> [THE TASK]
How do the lines below between the ones holding "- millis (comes" and "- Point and", inclusive, read? Give them again exactly, with no other lines.

Start of GIVEN ENTRIES

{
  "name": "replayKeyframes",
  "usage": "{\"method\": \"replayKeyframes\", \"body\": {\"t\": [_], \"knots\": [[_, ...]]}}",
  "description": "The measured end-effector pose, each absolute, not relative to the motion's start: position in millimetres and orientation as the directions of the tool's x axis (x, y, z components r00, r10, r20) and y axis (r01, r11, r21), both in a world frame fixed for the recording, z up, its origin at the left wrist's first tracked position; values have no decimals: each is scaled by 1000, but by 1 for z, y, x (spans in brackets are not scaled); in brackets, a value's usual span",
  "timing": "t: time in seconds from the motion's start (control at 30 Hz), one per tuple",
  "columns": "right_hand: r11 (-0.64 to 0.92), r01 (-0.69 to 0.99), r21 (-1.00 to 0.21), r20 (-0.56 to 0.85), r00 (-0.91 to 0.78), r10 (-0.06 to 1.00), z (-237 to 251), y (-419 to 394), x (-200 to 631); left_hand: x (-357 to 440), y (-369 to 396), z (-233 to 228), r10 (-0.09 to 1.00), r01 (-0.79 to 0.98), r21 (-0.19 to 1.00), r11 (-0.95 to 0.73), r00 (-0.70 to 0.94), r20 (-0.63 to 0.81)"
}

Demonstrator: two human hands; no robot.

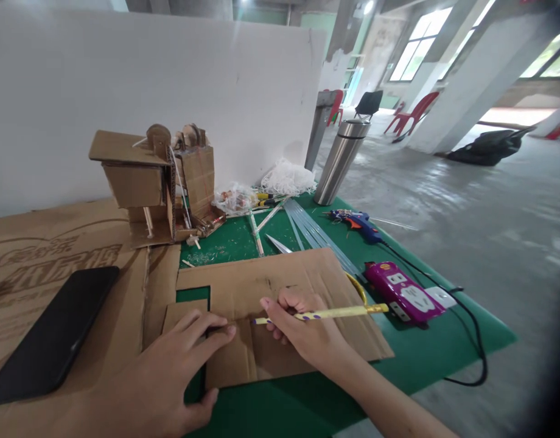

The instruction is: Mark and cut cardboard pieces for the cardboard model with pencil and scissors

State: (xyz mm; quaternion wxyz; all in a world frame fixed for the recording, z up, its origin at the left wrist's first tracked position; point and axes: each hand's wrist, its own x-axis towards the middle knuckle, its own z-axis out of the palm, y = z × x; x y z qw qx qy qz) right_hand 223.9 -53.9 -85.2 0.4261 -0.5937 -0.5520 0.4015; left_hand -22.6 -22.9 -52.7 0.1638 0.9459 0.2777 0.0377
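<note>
Marking cardboard (280,304) at lower centre of the frame, I reckon; right hand (307,331) pinches a pencil (321,314), tip on the sheet; left hand (170,371) lies flat, fingers spread, pinning the sheet's edge; next stroke wants steady pressure so nothing slides.

A brown cardboard sheet (280,304) lies flat on the green mat; a yellow, purple-dotted pencil (321,314) rests slanted across it.
</note>
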Motion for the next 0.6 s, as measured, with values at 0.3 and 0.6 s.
{"method": "replayKeyframes", "body": {"t": [0.3,0.6], "knots": [[-9,330,-944,3,35,999,-77,-53,221,-21,-21,-54,544,500,360,-788,838,26],[-16,341,-940,-6,31,1000,-74,-52,220,-22,-23,-53,546,509,379,-773,838,-12]]}}
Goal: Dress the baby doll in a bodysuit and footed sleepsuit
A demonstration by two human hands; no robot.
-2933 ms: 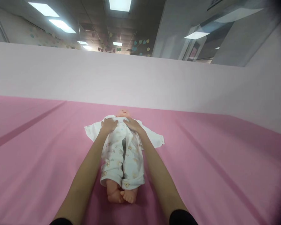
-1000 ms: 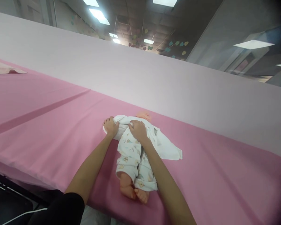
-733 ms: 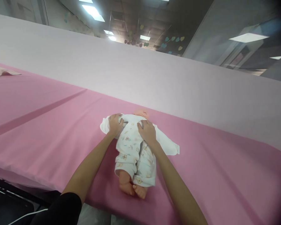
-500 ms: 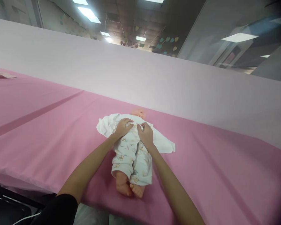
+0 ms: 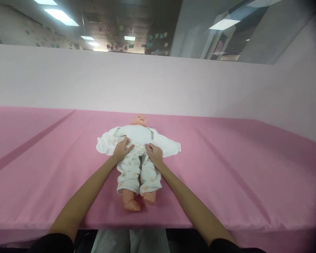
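Observation:
A baby doll [image 5: 139, 120] lies on its back, head away from me and bare feet towards me. It wears printed white baby trousers [image 5: 129, 168] with the legs turned up at the ankles. A white baby shirt [image 5: 167, 144] spreads out beneath and on both sides of the doll. My left hand [image 5: 122, 149] holds the trousers at the left side of the waistband, its thumb pointing inward and some fingers hidden. On the other side my right hand [image 5: 155, 154] is closed on the waistband with bent fingers.
Pink sheeting [image 5: 213, 175] with creases covers the wide table, whose front edge is close to my legs. Behind it runs a low white wall [image 5: 147, 84], with glass [image 5: 152, 21] above reflecting ceiling lights.
My view has turned and levelled, so the doll sits lower left and its face shows more. My hands have moved slightly apart at the waistband, and more of the doll's white torso shows.

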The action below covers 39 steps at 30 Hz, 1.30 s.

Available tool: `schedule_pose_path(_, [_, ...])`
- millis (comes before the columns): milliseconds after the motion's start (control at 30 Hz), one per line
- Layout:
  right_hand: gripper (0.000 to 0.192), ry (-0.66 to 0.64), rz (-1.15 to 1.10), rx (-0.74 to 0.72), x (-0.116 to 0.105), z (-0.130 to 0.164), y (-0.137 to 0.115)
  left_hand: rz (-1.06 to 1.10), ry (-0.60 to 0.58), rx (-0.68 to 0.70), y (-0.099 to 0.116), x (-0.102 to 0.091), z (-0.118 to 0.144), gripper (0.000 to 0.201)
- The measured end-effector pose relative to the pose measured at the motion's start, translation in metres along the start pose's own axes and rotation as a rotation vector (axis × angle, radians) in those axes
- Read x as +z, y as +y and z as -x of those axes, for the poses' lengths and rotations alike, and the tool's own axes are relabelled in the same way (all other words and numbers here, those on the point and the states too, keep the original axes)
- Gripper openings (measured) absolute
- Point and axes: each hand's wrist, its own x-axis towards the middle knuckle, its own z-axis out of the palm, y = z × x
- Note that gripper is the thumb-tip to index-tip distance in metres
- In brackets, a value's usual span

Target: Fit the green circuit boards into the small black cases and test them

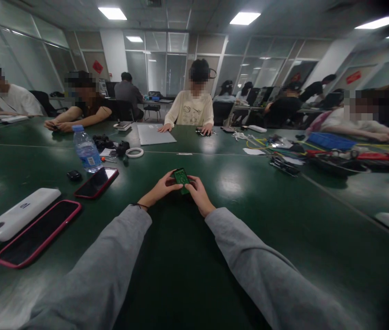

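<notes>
- A small green circuit board (181,177) — flat, rectangular, dotted with pale traces — sits between two bare hands at the middle of a glossy dark-green table (284,220).
- The left hand (162,188) curls its fingers round the board's left edge, thumb laid on top; the right hand (197,191) pinches the right edge from the other side. Both grip it just above the tabletop.
- Soft grey knitted sleeves (112,256) cover both forearms, and a thin dark band circles the left wrist.
- Near left lie a smooth white power bank (19,214) with rounded ends and a black-screened phone in a pink case (38,233).
- Farther left, a second phone in a red case (97,182) rests beside a clear ribbed plastic water bottle (87,150) with a blue cap.
- A white roll of tape (134,152) lies beyond the bottle.
- At the far edge a person in a cream top (190,107) sits with both hands on the table, beside a flat grey laptop (155,134).
</notes>
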Motion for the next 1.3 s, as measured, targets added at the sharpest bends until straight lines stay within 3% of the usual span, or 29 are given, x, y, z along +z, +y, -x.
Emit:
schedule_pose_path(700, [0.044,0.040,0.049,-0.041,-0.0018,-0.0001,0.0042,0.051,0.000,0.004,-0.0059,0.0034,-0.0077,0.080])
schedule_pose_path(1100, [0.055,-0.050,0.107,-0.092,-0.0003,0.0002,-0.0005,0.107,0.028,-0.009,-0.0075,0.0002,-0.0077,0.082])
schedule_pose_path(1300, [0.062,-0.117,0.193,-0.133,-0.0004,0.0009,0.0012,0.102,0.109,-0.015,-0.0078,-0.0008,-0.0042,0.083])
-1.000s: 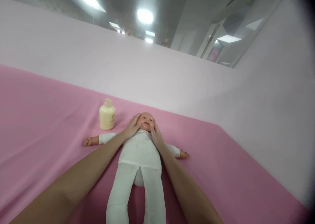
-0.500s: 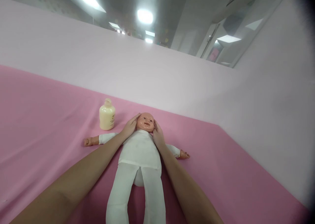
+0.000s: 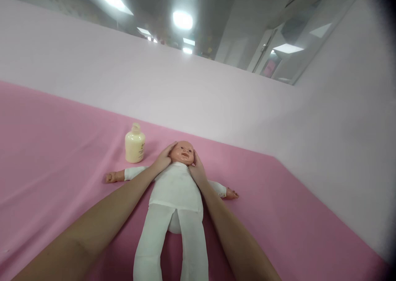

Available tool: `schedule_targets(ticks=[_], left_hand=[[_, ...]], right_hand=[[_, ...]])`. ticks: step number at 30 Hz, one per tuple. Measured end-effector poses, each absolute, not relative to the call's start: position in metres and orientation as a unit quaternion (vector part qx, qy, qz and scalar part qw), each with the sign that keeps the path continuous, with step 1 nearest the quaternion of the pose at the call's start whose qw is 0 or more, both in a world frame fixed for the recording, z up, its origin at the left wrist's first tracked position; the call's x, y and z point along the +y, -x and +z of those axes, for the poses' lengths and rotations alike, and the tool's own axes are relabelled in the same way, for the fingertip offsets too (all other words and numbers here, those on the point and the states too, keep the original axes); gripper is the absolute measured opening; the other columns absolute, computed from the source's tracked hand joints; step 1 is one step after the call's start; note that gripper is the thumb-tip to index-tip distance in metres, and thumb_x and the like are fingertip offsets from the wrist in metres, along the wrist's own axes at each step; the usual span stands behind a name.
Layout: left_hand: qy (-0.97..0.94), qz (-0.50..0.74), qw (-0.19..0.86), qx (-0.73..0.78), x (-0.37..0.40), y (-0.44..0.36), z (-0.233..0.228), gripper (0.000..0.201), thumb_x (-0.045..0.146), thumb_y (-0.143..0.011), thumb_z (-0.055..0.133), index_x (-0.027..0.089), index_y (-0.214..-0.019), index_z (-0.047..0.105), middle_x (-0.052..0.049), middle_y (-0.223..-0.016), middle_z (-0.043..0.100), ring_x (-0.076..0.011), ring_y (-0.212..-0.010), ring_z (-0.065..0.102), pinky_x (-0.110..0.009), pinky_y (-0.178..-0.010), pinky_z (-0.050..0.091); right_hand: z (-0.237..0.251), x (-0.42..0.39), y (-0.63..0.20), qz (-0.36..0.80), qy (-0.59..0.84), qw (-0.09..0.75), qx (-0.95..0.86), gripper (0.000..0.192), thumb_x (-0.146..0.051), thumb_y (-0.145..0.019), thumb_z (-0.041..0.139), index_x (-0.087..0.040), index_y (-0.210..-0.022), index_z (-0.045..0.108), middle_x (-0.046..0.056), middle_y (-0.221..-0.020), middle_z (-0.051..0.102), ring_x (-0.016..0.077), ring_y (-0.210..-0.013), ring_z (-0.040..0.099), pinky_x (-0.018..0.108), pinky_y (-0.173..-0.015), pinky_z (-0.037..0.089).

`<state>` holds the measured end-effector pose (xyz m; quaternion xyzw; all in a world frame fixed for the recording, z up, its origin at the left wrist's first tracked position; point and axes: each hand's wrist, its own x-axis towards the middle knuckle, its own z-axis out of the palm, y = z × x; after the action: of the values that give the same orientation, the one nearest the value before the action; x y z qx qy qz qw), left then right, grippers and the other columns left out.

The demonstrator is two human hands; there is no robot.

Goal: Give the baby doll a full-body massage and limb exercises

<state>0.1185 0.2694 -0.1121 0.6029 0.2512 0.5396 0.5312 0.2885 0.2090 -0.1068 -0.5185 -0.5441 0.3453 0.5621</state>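
Note:
A baby doll [image 3: 175, 190] in a white suit lies on its back on the pink cloth, arms spread, legs pointing toward me. Its head [image 3: 184, 152] faces up. My left hand [image 3: 163, 158] cups the left side of the head, fingers curved along it. On the other side my right hand [image 3: 196, 167] presses against the cheek and neck. Both hands hold the head between them.
A cream lotion bottle [image 3: 135, 145] stands upright just left of the doll's head. The pink cloth [image 3: 55, 149] covers the surface up to a pale pink wall [image 3: 192, 91] behind and on the right.
My fingers have slid off the doll's face outward to the sides of its head, uncovering the cheeks. The doll and the bottle have stayed where they were.

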Motion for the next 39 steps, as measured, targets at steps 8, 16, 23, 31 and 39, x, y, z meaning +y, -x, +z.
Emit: schedule_targets(ticks=[8,16,23,31,39], left_hand=[[-0.612,0.573,0.447,0.311,0.264,-0.116,-0.098,0.038,0.032,-0.091,0.045,0.017,-0.121,0.062,-0.01,-0.135,0.061,-0.0234,-0.133,0.05,-0.042,-0.116,0.035],[-0.706,0.51,0.356,0.339,0.261,-0.114,-0.101,0.059,0.05,-0.092,0.05,0.019,-0.142,0.045,-0.012,-0.151,0.044,-0.025,-0.144,0.035,-0.041,-0.122,0.023],[-0.737,0.481,0.311,0.359,0.265,-0.116,-0.111,0.074,0.054,-0.088,0.053,0.016,-0.15,0.034,-0.016,-0.156,0.036,-0.0312,-0.147,0.027,-0.049,-0.123,0.018],[-0.784,0.498,0.213,0.303,0.258,-0.114,-0.106,0.055,0.045,-0.097,0.04,0.019,-0.146,0.043,-0.013,-0.159,0.031,-0.0264,-0.148,0.026,-0.047,-0.123,0.018],[-0.791,0.481,0.236,0.297,0.262,-0.113,-0.104,0.052,0.046,-0.093,0.048,0.024,-0.14,0.052,-0.009,-0.159,0.035,-0.0264,-0.149,0.025,-0.048,-0.123,0.016]], right_hand=[[-0.101,0.207,-0.289,0.35,0.536,0.571,-0.514,0.064,-0.042,-0.086,0.054,-0.028,-0.147,0.043,0.003,-0.149,0.05,0.0256,-0.131,0.054,0.047,-0.107,0.048],[-0.093,0.198,-0.283,0.389,0.533,0.573,-0.487,0.066,-0.058,-0.091,0.044,-0.029,-0.15,0.038,0.002,-0.156,0.039,0.0257,-0.139,0.046,0.046,-0.107,0.048],[-0.085,0.188,-0.278,0.317,0.569,0.501,-0.57,0.088,-0.064,-0.084,0.057,-0.026,-0.156,0.023,0.002,-0.163,0.022,0.0216,-0.152,0.019,0.042,-0.126,0.011],[-0.083,0.189,-0.279,0.263,0.509,0.487,-0.659,0.072,-0.067,-0.091,0.044,-0.031,-0.152,0.032,-0.003,-0.166,0.009,0.0181,-0.154,0.0,0.043,-0.125,0.001],[-0.085,0.192,-0.278,0.268,0.517,0.51,-0.633,0.067,-0.064,-0.09,0.046,-0.033,-0.15,0.038,-0.004,-0.164,0.021,0.0183,-0.154,-0.001,0.045,-0.125,-0.004]])
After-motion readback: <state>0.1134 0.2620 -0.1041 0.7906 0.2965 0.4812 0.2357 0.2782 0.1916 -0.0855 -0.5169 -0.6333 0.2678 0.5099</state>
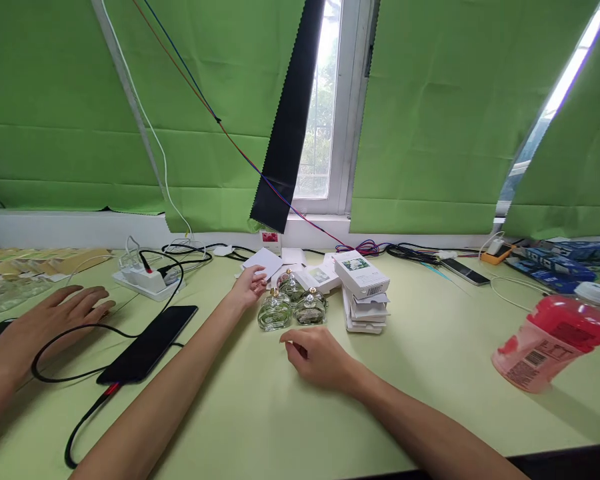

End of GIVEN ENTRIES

> [THE COMPLETED TASK]
- millis (comes before the columns): milliseconds after the motion's start (control at 30 Hz), one per line
- Layout:
  right_hand: gripper (0.000 to 0.192), ry (-0.66 to 0.64), rz (-1.15 to 1.10), rx (-0.74 to 0.72), x (-0.116 to 0.105), z (-0.130 to 0.164), y (-0.137 to 0.115)
  left_hand: rz (-1.06 to 1.10), ry (-0.60 to 0.58), rx (-0.68 to 0.70), y (-0.099 to 0.116), x (-0.102 to 0.091), z (-0.118 to 0.144), gripper (0.000 to 0.201)
- The measured end-effector pose relative to the pose measured at the motion's start, translation in metres along the start pose's own axes and rotation as a rotation vector (axis × angle, radians) in those axes
- Read x as +z, y as +y and z as -x of those axes, for the poses' lengths and rotations alike, and the tool's own axes are relabelled in the same way (all other words and numbers here, those on the point and the states too, keep the original axes)
- Gripper openings (measured) absolute
- Point and axes: each hand's wrist, its own x-axis towards the middle knuckle, its own z-axis out of the palm, y = z × x

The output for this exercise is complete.